[[ Dataset section open ]]

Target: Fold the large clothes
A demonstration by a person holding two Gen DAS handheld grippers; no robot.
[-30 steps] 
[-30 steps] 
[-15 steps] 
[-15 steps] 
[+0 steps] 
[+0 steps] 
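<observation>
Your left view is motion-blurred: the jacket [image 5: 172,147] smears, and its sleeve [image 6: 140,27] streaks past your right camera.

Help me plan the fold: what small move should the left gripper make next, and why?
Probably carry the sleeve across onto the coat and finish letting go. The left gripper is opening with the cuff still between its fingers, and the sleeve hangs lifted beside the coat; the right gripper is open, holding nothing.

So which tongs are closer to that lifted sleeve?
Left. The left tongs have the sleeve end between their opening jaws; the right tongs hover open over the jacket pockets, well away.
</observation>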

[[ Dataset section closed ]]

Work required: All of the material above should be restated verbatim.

Exercise solution:
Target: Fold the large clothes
A demonstration by a person holding two Gen DAS handheld grippers; no robot.
[-30 steps] 
[-30 steps] 
[-15 steps] 
[-15 steps] 
[+0 steps] 
[+0 steps] 
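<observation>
Your left view is motion-blurred: the jacket [image 5: 172,147] smears, and its sleeve [image 6: 140,27] streaks past your right camera.

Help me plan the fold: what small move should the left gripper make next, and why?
Probably carry the sleeve across onto the coat and finish letting go. The left gripper is opening with the cuff still between its fingers, and the sleeve hangs lifted beside the coat; the right gripper is open, holding nothing.

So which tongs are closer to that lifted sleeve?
Left. The left tongs have the sleeve end between their opening jaws; the right tongs hover open over the jacket pockets, well away.
</observation>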

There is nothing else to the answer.